### Description of the task
Only one stretch of the data below is wanted: the lines starting at the one with "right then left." and ending at the one with "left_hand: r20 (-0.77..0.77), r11", both included, given again exactly.

[Source data]

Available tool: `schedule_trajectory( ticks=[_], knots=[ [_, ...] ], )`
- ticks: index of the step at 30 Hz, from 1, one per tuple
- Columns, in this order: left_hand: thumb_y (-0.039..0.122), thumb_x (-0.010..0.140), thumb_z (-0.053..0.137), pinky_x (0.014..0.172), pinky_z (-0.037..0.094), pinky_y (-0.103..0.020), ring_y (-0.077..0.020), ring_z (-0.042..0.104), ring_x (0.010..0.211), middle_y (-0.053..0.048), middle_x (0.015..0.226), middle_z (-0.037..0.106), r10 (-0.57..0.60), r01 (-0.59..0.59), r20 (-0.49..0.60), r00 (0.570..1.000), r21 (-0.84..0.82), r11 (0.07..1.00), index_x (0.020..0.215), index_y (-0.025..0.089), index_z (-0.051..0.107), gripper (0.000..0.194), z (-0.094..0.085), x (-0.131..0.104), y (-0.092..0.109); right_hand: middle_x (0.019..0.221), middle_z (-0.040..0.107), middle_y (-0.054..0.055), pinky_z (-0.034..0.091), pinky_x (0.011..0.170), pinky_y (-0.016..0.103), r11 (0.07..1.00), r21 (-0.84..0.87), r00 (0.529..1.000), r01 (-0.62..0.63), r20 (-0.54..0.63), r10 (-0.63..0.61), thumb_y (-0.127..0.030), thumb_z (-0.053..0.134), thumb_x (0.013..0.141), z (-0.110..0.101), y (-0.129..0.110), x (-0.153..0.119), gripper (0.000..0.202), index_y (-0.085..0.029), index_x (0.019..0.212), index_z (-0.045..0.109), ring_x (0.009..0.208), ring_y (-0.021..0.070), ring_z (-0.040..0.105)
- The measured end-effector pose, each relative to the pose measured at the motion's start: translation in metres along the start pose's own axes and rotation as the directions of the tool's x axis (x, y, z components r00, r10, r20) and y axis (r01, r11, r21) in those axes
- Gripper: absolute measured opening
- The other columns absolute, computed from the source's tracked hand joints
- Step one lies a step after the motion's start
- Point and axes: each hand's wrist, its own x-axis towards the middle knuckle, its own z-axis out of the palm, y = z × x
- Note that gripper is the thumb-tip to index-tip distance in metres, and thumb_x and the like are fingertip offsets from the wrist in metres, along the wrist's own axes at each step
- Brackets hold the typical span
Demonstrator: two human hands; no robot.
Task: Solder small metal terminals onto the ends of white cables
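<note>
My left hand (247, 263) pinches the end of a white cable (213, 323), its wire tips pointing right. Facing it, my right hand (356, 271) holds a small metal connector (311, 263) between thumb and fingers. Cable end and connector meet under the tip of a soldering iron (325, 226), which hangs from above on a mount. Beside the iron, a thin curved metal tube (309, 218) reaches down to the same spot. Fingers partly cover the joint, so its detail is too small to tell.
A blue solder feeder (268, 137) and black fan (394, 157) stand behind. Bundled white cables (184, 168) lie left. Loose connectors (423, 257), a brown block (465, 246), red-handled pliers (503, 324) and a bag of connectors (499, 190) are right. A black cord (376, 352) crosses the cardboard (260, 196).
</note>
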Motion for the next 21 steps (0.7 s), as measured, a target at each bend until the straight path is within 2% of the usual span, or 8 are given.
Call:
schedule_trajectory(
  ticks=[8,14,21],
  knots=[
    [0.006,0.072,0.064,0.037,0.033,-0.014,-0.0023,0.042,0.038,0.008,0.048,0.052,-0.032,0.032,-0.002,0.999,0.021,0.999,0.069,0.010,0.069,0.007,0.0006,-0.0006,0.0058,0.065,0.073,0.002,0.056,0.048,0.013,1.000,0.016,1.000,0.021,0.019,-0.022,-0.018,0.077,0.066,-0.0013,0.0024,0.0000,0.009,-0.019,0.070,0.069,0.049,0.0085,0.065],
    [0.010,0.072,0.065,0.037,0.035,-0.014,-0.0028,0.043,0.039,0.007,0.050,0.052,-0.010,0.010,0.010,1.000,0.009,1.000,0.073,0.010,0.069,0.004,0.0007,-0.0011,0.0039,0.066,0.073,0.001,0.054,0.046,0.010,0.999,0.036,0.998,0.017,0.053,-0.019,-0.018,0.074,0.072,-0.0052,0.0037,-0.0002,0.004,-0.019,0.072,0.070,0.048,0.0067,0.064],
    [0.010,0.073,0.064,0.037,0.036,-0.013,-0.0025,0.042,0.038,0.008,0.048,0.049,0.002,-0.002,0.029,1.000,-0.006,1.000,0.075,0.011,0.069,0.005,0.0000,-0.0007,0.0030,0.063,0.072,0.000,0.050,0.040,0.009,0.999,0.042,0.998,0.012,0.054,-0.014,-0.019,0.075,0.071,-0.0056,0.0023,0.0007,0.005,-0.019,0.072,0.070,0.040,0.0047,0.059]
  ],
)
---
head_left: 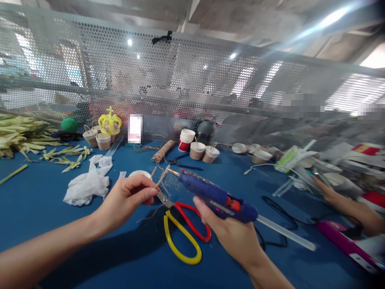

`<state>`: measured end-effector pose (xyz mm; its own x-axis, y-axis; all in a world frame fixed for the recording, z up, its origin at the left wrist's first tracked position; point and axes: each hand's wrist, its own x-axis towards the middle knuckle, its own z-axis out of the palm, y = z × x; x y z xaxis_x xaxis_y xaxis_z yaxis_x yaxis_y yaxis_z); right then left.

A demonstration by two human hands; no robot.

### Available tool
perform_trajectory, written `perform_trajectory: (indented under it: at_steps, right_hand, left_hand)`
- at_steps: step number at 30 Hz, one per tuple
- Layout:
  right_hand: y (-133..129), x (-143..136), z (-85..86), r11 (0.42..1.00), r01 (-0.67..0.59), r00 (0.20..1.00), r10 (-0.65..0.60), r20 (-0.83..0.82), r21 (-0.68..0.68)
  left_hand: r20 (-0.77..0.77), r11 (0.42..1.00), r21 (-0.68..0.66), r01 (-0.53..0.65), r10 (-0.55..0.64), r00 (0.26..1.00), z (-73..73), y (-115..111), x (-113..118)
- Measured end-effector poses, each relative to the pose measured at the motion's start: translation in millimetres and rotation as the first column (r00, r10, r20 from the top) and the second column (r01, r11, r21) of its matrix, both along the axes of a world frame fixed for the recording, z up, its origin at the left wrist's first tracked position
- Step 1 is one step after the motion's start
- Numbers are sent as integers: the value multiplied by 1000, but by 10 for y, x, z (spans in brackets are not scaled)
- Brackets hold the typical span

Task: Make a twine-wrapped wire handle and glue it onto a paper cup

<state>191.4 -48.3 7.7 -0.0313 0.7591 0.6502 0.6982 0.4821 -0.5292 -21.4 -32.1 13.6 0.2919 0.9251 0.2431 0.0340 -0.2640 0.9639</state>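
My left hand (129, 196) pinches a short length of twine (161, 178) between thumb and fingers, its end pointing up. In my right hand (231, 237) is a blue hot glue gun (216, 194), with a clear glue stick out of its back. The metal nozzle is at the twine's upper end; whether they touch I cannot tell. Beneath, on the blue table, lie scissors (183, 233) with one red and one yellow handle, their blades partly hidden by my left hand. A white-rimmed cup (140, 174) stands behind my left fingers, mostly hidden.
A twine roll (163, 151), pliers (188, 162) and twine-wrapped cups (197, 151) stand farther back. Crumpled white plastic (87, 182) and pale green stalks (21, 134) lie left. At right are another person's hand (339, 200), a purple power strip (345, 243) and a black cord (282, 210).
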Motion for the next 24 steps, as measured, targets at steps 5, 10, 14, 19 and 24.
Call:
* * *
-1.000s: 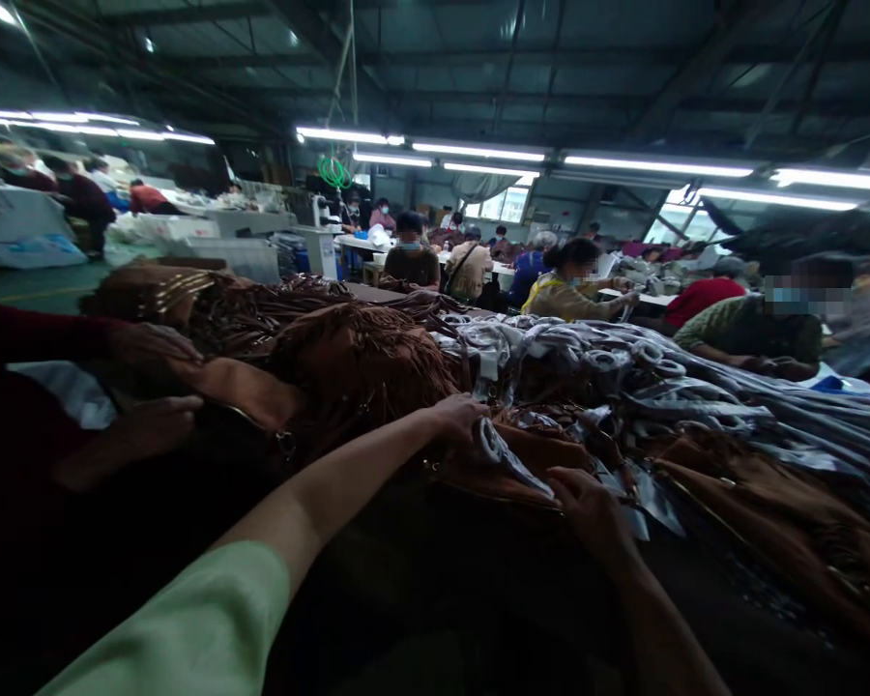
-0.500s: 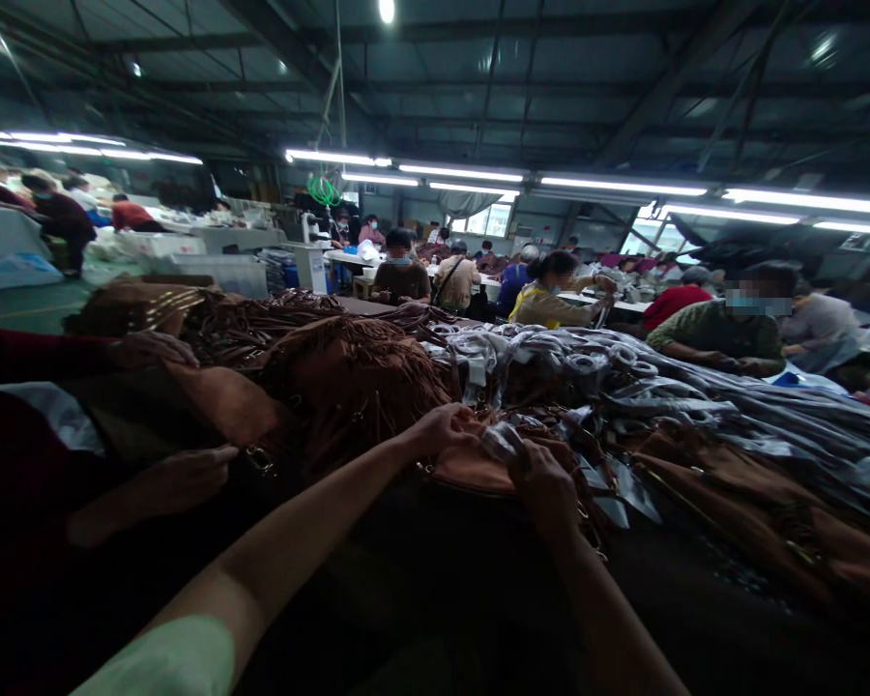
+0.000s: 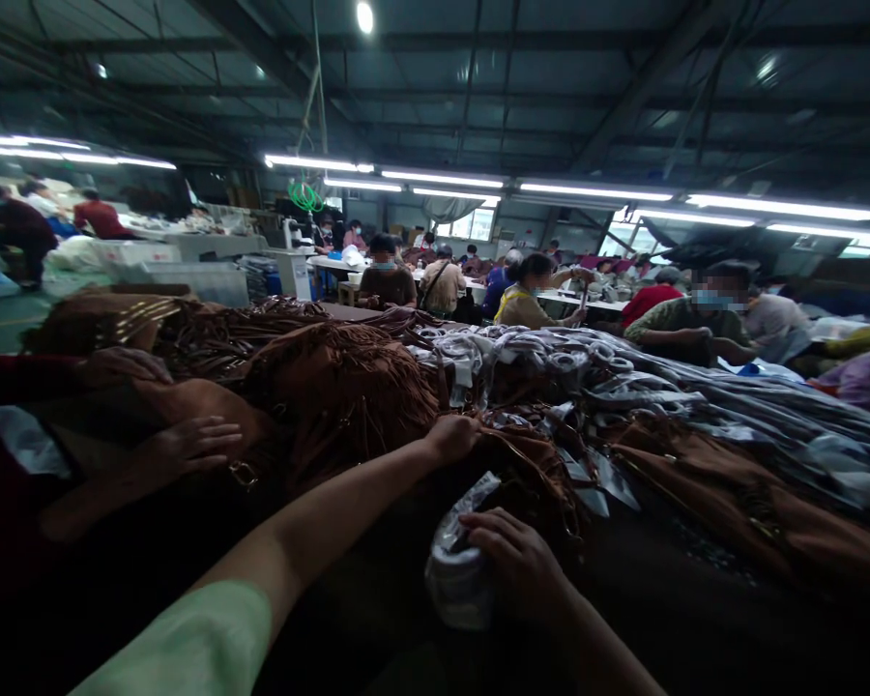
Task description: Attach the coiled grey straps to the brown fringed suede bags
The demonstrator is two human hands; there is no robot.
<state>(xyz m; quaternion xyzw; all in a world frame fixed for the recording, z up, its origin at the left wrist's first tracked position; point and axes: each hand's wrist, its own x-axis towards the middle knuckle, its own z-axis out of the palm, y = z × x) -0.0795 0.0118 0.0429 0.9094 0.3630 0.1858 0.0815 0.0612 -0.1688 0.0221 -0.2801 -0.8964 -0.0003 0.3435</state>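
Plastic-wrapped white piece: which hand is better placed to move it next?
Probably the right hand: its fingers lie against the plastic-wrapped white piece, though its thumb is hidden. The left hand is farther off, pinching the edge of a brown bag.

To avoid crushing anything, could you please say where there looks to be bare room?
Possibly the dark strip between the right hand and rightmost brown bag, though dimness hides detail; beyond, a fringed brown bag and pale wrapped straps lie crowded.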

### Your solution
`<state>`: measured end-effector pose (xyz mm; its own x-axis, y-axis; all in a world frame fixed for the recording, z up, its origin at the left wrist's first tracked position; point and axes: each hand's wrist, its own x-axis towards the middle knuckle, its own z-axis out of the palm, y = z × x; x y z xaxis_x xaxis_y xaxis_z yaxis_x yaxis_y yaxis_z); right then left.

A demonstration by two human hands; no robot.

### Available tool
perform_trajectory, written `perform_trajectory: (indented under it: at_steps, right_hand, left_hand)`
- at_steps: step number at 30 Hz, one per tuple
- Layout:
  right_hand: y (-133..129), x (-143..136), z (-85..86), r11 (0.42..1.00), r01 (-0.67..0.59), r00 (0.20..1.00), r10 (-0.65..0.60), r20 (-0.83..0.82), r21 (-0.68..0.68)
  left_hand: r20 (-0.77..0.77), r11 (0.42..1.00), r21 (-0.68..0.66), r01 (-0.53..0.65), r10 (-0.55..0.64), r00 (0.26..1.00), z (-73..73), y (-115..111), x (-113..118)

What the answer needed to say has been said.